The resistance to the idea of Nigeria by elements in the North is legendry and long running. Like the KKK, the idea that the Muslim Hausa-Fulani people in the North are superior to other ethnic groups in Nigeria and that they own Nigeria and will do anything possible to keep it that way has been floating around since the colonial era. It bolsters the idea that the North should be left for Northerners. It is an idea that had been promoted by mainstream northern leaders like Ahmadu Bello. It is therefore not a surprise that those on the fringe, like the Maitatsine followers in the 80s have always enforced the same principle with terror. The adaptation of Sharia in the North at the beginning of 2001 fed into the same narrative. It set the stage where the rights of minorities to be free, to live equally and obtain justice were seen as affronts to the North. Churches, hotels and businesses became symbols of that rejection of minority rights and must be destroyed. And then, the Boko Haram came and the targets expanded to include all symbols of the Nigerian state.
 
Like the KKK, sympathizers of Boko Haram have infiltrated government authorities in Northern Nigeria. These sympathizers are freeing Boko Haram suspects just like KKK sympathizers did in the U.S. Deep South. People are fleeing the North in their thousands. The only difference is the reaction of our federal government.
 
The timid Nigerian federal government, in words and actions, is yet to assert that Nigerians have the rights to live freely in any part of the country they want. They are wobbling and failing to do whatever it takes to restore law and order in the North.
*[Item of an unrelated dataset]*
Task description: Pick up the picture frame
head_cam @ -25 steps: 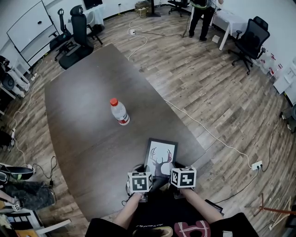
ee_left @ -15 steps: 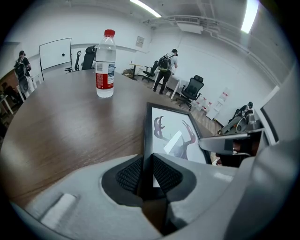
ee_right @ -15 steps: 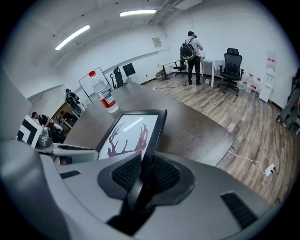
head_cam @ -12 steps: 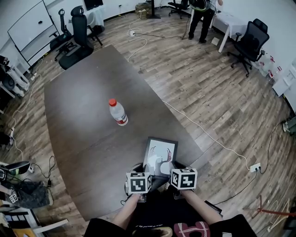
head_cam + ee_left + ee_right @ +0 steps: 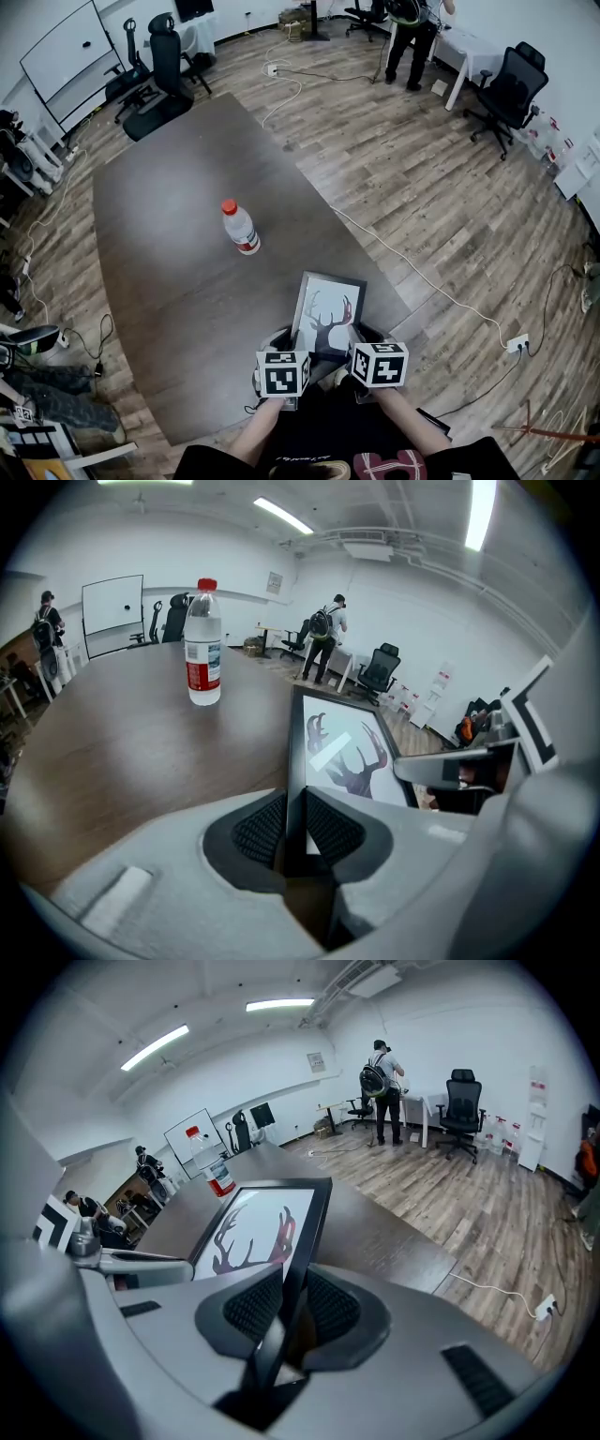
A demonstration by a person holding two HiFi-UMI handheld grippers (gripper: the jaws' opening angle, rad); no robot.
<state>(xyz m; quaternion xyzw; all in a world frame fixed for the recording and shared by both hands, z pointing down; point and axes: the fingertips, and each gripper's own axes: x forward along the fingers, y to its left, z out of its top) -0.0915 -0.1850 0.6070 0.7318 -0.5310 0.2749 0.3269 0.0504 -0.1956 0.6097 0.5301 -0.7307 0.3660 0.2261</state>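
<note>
Left gripper view has the left gripper (image 5: 295,827) clamped on the thin left edge of the picture frame (image 5: 349,752); the right gripper (image 5: 292,1307) pinches the opposite edge in the same way. Both holds sit at the picture frame's near end, low centre of the head view, over the table's (image 5: 159,244) near edge. The long far end could therefore sag or swivel in the pads, and uneven hands might twist it loose. Counted: two grippers, one picture frame, one table, one bottle (image 5: 240,227) mid-frame, well apart.
</note>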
A serious country facing challenges like Boko Haram will seize the opportunity to restate its creed. It will make new laws, revive old ones, and do whatever is needed to reaffirm the core principles that a group like the Boko Haram is fighting against. Instead of negotiating with Boko Haram members and compensating families of their dead fighters, a government worth its name will be compensating the victims of Boko Haram terror and enforcing the rights of Nigerians to be Nigerians anywhere in Nigeria.
 
But who am I deceiving? We have no resolute government, no solemn creed and no invested citizenry. For us, ‘we the people’ comes with an asterisk.